Вскоре Анфиса Матвевна действительно раздобыла, принесла четыре листа стекла. Обернутое соломой, оно, как налитое, синело в деревянном ящике.
— А алмаз?
— Сейчас сбегаю. У председателя, кажись, был…
Стекла хватило на две рамы. Все время, пока шипел алмаз, чертя едва различимую паутинку-линию, у Тимши холодновато обмирало сердце.
«А ну испорчу? Тогда из кусков собирать…»
Но ему везло. Не испортив и не сломав, он вставил стекла, укрепил их гвоздиками и, напомнив Анфисе Матвевне, чтобы не забыла купить замазки, взялся за последнюю обсадку. Давно пора было обедать, но хозяйка поджидала ушедших по клюкву.
— Где же вы жили до этого? — спросил Тимша. — Пока своей избы не было?
— А у чужих, — с горечью отозвалась Анфиса Матвевна. — Обрыдло так, что еще полов не настлали, сюда перебрались…

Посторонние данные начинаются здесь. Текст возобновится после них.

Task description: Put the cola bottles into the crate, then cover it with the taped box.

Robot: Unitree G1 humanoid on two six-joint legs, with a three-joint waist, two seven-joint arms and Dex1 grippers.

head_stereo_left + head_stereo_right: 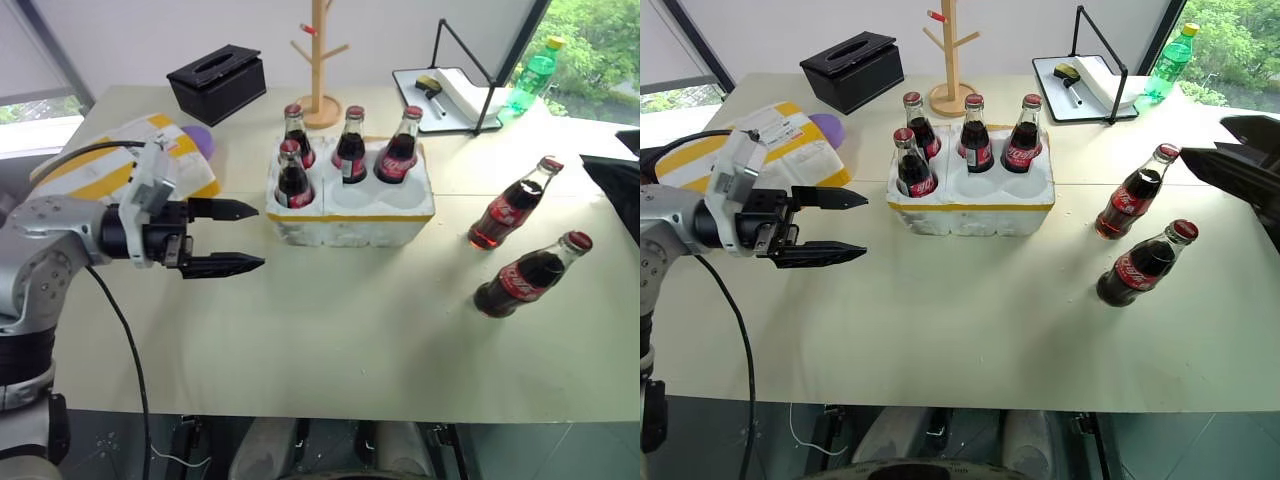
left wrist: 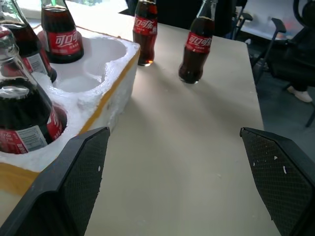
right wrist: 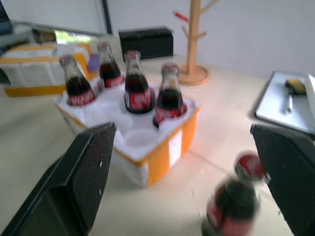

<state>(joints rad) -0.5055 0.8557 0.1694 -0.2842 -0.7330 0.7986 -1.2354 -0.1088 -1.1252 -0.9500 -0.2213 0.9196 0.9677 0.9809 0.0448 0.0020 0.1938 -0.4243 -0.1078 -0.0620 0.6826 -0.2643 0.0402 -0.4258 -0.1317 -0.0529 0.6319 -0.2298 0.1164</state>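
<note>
1. The taped box [image 1: 120, 160] lies at the far left of the table [image 1: 330, 350], its purple end [image 1: 200, 140] turned toward the middle.
2. The left gripper [image 1: 235, 237] hovers just left of the crate, its fingers spread wide with nothing between them.
3. The crate [image 1: 350, 205] sits mid-table. Four cola bottles stand upright in its wells: three in the far row [image 1: 350, 145] and one at the near left [image 1: 292, 178]. The other two near wells are bare.
4. Two more cola bottles [image 1: 515, 205] [image 1: 530, 275] stand on the table right of the crate, well apart from it.
5. The right gripper [image 1: 1240, 165] shows at the far right edge, fingers wide apart and holding nothing.
</note>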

— Теперь заживете по-человечески. Как захочется, так и будете жить!
— Господи, прямо не верится. В долгу, как в шелку. Всем добрым людям…
Валерка заметил сестру и бабушку еще издали и с радостным визгом бросился навстречу. Помогая нести ведра, крикнул матери:
— По цельному набрали, мам! Клюквица — кислая-кислая…
— Сам ты кисляй, — засмеялась Русёня и, увидав застекленные окна, восторженно вспыхнула: — Ой, всамделишные!